◆ Description of the task
An exact, complete copy of the entries is what is needed.

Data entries
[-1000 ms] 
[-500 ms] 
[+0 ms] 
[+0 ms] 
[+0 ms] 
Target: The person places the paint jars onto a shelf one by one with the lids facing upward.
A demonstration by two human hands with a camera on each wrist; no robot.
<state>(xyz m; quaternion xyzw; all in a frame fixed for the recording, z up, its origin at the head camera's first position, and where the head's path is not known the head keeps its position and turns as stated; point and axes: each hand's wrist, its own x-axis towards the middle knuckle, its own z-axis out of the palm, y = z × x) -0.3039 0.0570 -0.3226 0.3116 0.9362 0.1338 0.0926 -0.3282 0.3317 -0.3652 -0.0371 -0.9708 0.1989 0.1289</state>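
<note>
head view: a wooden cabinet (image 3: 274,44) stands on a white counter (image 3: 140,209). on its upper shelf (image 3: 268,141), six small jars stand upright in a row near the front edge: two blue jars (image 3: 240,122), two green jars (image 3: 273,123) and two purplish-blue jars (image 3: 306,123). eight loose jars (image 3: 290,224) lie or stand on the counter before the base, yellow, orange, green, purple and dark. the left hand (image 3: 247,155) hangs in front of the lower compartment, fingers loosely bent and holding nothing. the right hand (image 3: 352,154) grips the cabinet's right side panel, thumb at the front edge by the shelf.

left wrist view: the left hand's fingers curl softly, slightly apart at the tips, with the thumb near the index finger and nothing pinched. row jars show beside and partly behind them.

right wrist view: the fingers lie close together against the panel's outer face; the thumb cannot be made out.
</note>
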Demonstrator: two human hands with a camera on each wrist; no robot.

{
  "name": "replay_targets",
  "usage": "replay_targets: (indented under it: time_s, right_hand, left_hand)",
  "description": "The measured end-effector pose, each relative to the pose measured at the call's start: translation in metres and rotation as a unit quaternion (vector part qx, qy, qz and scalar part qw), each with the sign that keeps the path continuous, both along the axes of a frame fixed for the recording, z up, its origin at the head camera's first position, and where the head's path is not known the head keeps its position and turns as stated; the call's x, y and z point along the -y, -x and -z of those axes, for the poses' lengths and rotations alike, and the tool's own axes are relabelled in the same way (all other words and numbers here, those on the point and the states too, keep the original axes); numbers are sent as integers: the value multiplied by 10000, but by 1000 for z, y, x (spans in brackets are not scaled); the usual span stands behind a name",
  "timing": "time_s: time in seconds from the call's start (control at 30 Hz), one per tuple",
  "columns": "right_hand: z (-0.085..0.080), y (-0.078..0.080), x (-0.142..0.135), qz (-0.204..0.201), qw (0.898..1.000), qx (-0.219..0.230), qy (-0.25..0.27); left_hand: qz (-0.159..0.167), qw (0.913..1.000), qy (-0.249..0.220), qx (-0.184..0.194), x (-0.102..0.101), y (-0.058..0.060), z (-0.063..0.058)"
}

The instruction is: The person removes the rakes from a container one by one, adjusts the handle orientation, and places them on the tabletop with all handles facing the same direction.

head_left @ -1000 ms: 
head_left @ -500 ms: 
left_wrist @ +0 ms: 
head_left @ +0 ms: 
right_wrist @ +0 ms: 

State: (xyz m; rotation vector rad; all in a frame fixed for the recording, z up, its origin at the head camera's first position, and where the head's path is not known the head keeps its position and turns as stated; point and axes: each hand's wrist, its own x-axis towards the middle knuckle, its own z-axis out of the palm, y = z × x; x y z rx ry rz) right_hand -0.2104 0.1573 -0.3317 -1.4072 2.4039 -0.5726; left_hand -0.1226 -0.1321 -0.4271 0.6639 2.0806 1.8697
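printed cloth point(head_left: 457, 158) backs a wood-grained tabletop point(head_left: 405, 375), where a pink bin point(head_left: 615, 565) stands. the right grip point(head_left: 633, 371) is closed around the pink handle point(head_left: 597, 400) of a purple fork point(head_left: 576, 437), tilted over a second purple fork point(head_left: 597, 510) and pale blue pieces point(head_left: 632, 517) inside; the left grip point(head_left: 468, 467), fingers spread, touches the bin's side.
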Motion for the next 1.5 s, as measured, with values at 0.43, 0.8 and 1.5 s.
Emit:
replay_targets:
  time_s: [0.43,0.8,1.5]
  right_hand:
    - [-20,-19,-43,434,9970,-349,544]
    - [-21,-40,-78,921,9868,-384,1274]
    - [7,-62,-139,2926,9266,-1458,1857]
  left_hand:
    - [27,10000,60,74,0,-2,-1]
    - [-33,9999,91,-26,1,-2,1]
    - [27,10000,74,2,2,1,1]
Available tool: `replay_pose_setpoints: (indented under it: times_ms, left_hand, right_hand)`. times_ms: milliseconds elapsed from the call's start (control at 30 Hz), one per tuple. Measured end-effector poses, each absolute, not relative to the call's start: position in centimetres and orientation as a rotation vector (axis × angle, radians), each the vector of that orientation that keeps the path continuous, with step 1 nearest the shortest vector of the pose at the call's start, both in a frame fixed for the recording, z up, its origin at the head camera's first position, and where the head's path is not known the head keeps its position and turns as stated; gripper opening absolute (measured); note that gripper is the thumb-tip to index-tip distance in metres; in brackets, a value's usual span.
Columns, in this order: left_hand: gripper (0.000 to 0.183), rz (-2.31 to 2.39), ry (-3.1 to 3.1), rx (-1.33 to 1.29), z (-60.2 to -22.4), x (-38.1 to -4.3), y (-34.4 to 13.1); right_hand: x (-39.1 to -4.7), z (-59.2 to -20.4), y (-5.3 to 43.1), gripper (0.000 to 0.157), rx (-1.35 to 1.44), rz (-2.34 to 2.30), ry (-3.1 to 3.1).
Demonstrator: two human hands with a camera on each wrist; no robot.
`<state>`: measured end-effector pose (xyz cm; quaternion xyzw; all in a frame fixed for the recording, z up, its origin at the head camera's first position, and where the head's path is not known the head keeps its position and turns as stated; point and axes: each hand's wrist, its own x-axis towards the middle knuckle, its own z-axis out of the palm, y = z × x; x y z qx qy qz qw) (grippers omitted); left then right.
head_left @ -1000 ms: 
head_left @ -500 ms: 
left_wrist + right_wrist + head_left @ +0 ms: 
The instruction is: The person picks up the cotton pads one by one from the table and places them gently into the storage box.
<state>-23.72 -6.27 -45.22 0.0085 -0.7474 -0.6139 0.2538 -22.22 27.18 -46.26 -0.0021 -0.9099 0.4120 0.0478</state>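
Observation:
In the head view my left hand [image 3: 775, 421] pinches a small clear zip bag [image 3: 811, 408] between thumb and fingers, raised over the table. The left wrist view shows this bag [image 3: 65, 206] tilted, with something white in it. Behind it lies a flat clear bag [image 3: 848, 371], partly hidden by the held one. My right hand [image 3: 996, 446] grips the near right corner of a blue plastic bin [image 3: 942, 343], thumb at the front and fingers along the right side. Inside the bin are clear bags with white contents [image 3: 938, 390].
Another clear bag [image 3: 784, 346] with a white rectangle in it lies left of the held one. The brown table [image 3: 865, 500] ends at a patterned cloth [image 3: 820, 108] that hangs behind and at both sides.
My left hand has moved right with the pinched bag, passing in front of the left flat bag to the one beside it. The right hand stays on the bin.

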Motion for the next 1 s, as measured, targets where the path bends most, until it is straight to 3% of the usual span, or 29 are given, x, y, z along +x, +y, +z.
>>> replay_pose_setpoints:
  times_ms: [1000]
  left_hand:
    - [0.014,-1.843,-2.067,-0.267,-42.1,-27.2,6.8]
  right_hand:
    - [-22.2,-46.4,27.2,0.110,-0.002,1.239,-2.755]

◆ Task response
[-1000 ms] 
[-500 ms] 
[+0 ms] 
[+0 ms] 
[+0 ms] 
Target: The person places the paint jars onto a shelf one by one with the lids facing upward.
A demonstration by two human hands with a camera on each wrist; no robot.
<state>(xyz m; quaternion xyzw; all in a frame fixed for the recording, z up, its origin at the head camera's first position, and where the head's path is not known the head keeps its position and turns as stated; point and axes: each hand's wrist, its own x-axis towards the middle knuckle, its own z-axis out of the palm, y = z × x) -0.3039 0.0570 -0.3226 0.3116 0.9362 0.1338 0.0926 -0.3282 0.3317 -0.3652 -0.0371 -0.9708 0.1989 0.1289</state>
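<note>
head view: a wooden cabinet (image 3: 274,44) stands on a white counter (image 3: 140,209). on its upper shelf (image 3: 268,141), six small jars stand upright in a row near the front edge: two blue jars (image 3: 240,122), two green jars (image 3: 273,123) and two purplish-blue jars (image 3: 306,123). eight loose jars (image 3: 290,224) lie or stand on the counter before the base, yellow, orange, green, purple and dark. the left hand (image 3: 247,155) hangs in front of the lower compartment, fingers loosely bent and holding nothing. the right hand (image 3: 352,154) grips the cabinet's right side panel, thumb at the front edge by the shelf.

left wrist view: the left hand's fingers curl softly, slightly apart at the tips, with the thumb near the index finger and nothing pinched. row jars show beside and partly behind them.

right wrist view: the fingers lie close together against the panel's outer face; the thumb cannot be made out.
</note>
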Demonstrator: two human hands with a camera on each wrist; no robot.

{
  "name": "replay_targets",
  "usage": "replay_targets: (indented under it: time_s, right_hand, left_hand)",
  "description": "The measured end-effector pose, each relative to the pose measured at the call's start: translation in metres and rotation as a unit quaternion (vector part qx, qy, qz and scalar part qw), each with the sign that keeps the path continuous, both along the axes of a frame fixed for the recording, z up, its origin at the head camera's first position, and where the head's path is not known the head keeps its position and turns as stated; the call's x, y and z point along the -y, -x and -z of those axes, for the poses' lengths and rotations alike, and the tool's own axes are relabelled in the same way (all other words and numbers here, those on the point and the states too, keep the original axes); numbers are sent as integers: the value multiplied by 10000, but by 1000 for z, y, x (spans in brackets are not scaled); the usual span stands behind a name",
  "timing": "time_s: time in seconds from the call's start (control at 30 Hz), one per tuple",
  "columns": "right_hand: z (-0.085..0.080), y (-0.078..0.080), x (-0.142..0.135), qz (-0.204..0.201), qw (0.898..1.000), qx (-0.219..0.230), qy (-0.25..0.27); left_hand: qz (-0.159..0.167), qw (0.913..1.000), qy (-0.249..0.220), qx (-0.184..0.194), x (-0.102..0.101), y (-0.058..0.060), z (-0.063..0.058)"
}

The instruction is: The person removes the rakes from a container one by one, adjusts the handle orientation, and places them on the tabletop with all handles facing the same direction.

head_left @ -1000 ms: 
head_left @ -500 ms: 
left_wrist @ +0 ms: 
head_left @ +0 ms: 
right_wrist @ +0 ms: 

State: (xyz m; rotation vector rad; all in a frame fixed for the recording, z up, its origin at the head camera's first position, and where the head's path is not known the head keeps its position and turns as stated; point and axes: each hand's wrist, its own x-axis towards the middle knuckle, its own z-axis out of the palm, y = z × x; x y z rx ry rz) right_hand -0.2104 0.1573 -0.3317 -1.4072 2.4039 -0.5726; left_hand -0.1226 -0.1321 -0.4271 0.6639 2.0806 1.8697
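printed cloth point(head_left: 457, 158) backs a wood-grained tabletop point(head_left: 405, 375), where a pink bin point(head_left: 615, 565) stands. the right grip point(head_left: 633, 371) is closed around the pink handle point(head_left: 597, 400) of a purple fork point(head_left: 576, 437), tilted over a second purple fork point(head_left: 597, 510) and pale blue pieces point(head_left: 632, 517) inside; the left grip point(head_left: 468, 467), fingers spread, touches the bin's side.
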Motion for the next 1.5 s, as measured, with values at 0.43, 0.8 and 1.5 s.
Emit:
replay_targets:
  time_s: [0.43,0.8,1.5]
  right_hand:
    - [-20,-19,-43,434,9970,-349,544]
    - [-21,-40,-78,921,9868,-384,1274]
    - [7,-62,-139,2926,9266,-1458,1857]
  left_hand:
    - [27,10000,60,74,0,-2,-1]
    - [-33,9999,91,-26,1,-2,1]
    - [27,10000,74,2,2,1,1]
Available tool: `replay_pose_setpoints: (indented under it: times_ms, left_hand, right_hand)`. times_ms: milliseconds elapsed from the call's start (control at 30 Hz), one per tuple. Measured end-effector poses, each absolute, not relative to the call's start: position in centimetres and orientation as a rotation vector (axis × angle, radians), each the vector of that orientation that keeps the path continuous, with step 1 nearest the shortest vector of the pose at the call's start, both in a frame fixed for the recording, z up, its origin at the head camera's first position, and where the head's path is not known the head keeps its position and turns as stated; gripper opening absolute (measured); note that gripper is the thumb-tip to index-tip distance in metres; in brackets, a value's usual span.
Columns, in this order: left_hand: gripper (0.000 to 0.183), rz (-2.31 to 2.39), ry (-3.1 to 3.1), rx (-1.33 to 1.29), z (-60.2 to -22.4), x (-38.1 to -4.3), y (-34.4 to 13.1); right_hand: x (-39.1 to -4.7), z (-59.2 to -20.4), y (-5.3 to 43.1), gripper (0.000 to 0.157), rx (-1.35 to 1.44), rz (-2.34 to 2.30), ry (-3.1 to 3.1).
Demonstrator: two human hands with a camera on each wrist; no robot.
`<state>`: measured end-effector pose (xyz cm; quaternion xyzw; all in a frame fixed for the recording, z up, its origin at the head camera's first position, and where the head's path is not known the head keeps its position and turns as stated; point and axes: each hand's wrist, its own x-axis towards the middle knuckle, its own z-axis out of the palm, y = z × x; x y z qx qy qz qw) (grippers omitted); left then right.
head_left @ -1000 ms: 
head_left @ -500 ms: 
left_wrist + right_wrist + head_left @ +0 ms: 
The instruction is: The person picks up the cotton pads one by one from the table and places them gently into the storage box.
<state>-23.72 -6.27 -45.22 0.0085 -0.7474 -0.6139 0.2538 -22.22 27.18 -46.26 -0.0021 -0.9099 0.4120 0.0478</state>
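Observation:
In the head view my left hand [image 3: 775, 421] pinches a small clear zip bag [image 3: 811, 408] between thumb and fingers, raised over the table. The left wrist view shows this bag [image 3: 65, 206] tilted, with something white in it. Behind it lies a flat clear bag [image 3: 848, 371], partly hidden by the held one. My right hand [image 3: 996, 446] grips the near right corner of a blue plastic bin [image 3: 942, 343], thumb at the front and fingers along the right side. Inside the bin are clear bags with white contents [image 3: 938, 390].
Another clear bag [image 3: 784, 346] with a white rectangle in it lies left of the held one. The brown table [image 3: 865, 500] ends at a patterned cloth [image 3: 820, 108] that hangs behind and at both sides.
My left hand has moved right with the pinched bag, passing in front of the left flat bag to the one beside it. The right hand stays on the bin.
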
Motion for the next 1 s, as measured, targets where the path bends most, until it is straight to 3% of the usual span, or 29 are given, x, y, z along +x, +y, +z.
>>> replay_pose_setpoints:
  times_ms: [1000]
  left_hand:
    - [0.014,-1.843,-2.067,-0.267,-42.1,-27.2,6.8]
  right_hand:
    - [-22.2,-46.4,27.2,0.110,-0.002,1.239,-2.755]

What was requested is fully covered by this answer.